At both Simply Fosh & Misa Braseria we are in the process of changing our menus. For our chefs the guiding principals are the availability and seasonality of the ingredients, the balance of flavours and the texture. We will also work on the difficult process of finding something new to offer.
Brillat-Savarin, the famous 19th-century French gastronome, wrote, “the discovery of a new dish does more for human happiness than the discovery of a new star.” Whilst I agree with this over-quoted statement, I’m tempted to replace the word “dish” with “ingredient.” Getting turned on to some new or old-forgotten ingredient is normally the spark that ignites the ideas in my own culinary thought process.
Although the markets inspire me enormously and seeing any product at its optimum point of freshness is still something that gives me a real kick, if I can find something unusual or new to me, that’s when things really start to flow.
Over the last few years, the way I construct dishes has changed and I tend to start with just flavour combinations that I’m playing around with in my head, Aloe vera-lemongrass-peas-cod, not knowing where it will take me. So instead of starting with the main ingredient like sea bass or beef fillet, I start with something like a cardamom pod, pollen, aloe vera or a Tonka bean and work around that, hoping that it will lead me somewhere.
When I think of some the amazing dishes that I have enjoyed over many years in some of worlds best restaurants it also inspires me. Awesome concoctions’ such as Whole Atlantic Lobster baked in clay & verbena at La Maison de Marc Veyrat, or the superb amuse-bouche of cornet of salmon mousse with crème fraiche at Thomas Keller’s New York establishment Per se, the incredible chocolate fondant with a very liquid centre and a scoop of cardamom ice cream at Michel Bras and Ferran Adria’s bite-size cuttlefish ravioli that explode in an intense burst of coconut and ginger flavour in your mouth at El Bulli.

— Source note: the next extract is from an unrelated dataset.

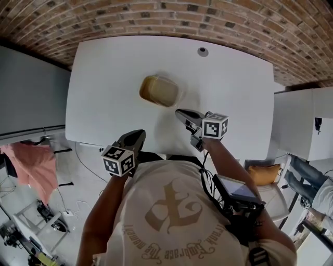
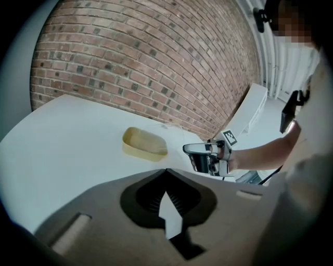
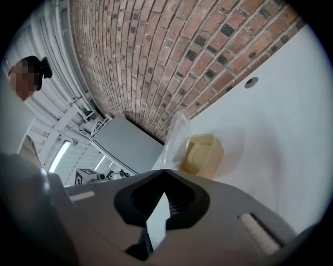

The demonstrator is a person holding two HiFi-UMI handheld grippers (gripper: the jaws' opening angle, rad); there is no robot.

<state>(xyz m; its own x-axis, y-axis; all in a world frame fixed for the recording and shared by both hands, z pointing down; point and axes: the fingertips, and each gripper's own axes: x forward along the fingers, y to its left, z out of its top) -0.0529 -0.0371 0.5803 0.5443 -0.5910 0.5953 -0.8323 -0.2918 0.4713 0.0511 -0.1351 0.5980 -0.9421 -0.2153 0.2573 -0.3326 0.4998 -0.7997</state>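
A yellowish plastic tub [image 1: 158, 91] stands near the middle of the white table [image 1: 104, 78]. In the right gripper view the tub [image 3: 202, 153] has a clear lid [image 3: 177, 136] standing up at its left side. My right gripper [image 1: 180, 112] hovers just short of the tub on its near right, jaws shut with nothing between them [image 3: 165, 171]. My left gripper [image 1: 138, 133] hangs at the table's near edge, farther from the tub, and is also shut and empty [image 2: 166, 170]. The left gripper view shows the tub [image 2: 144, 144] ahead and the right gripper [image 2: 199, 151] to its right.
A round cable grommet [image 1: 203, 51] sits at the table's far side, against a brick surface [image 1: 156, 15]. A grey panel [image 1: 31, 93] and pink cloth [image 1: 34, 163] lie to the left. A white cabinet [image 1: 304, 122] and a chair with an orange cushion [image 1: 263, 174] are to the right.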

I had the great fortune to go to El Bulli twice during its run…and I was dazzled by the deliciousness and inventiveness of it all. Ferran Adria is possibly the most creative chef on the planet as most chefs struggle to produce one truly original dish in their entire lifetimes. Ferran can make”foam,” or “air”…because he’s Ferran, and it will be mind-blowing in his hands. But all the others, all those tortured souls trying to copy him…they should have spent that time learning to cook delicious food that expressed their own personalities.
So should chefs have the right to copy and pass off another chef’s dishes as their own?
It’s a difficult question. I know that all chefs are magpies and take ideas and inspiration from one another, particularly their mentors. I also realise that it is impossible to reinvent the wheel and be totally unique. That said, I do think it’s a little sad when some choose to copy rather than create their own individual styles and I believe we chefs all have a duty to at least try.
All this opens up the debate about when culinary influence and inspiration become imitation and if the intellectual property of chefs exists as it does in other arts. You see, for me there is a deep thought process that one goes through when you are trying to create a new dish. Sometimes, things fall into place very quickly, but occasionally it’s a long, laborious task of mixing flavours & ingredients until you find the right blend and inspiration strikes you.
The truth is I think we probably take all this far too seriously but as Escoffier said “Good food is the basis of true happiness” …who am I to argue with the great master?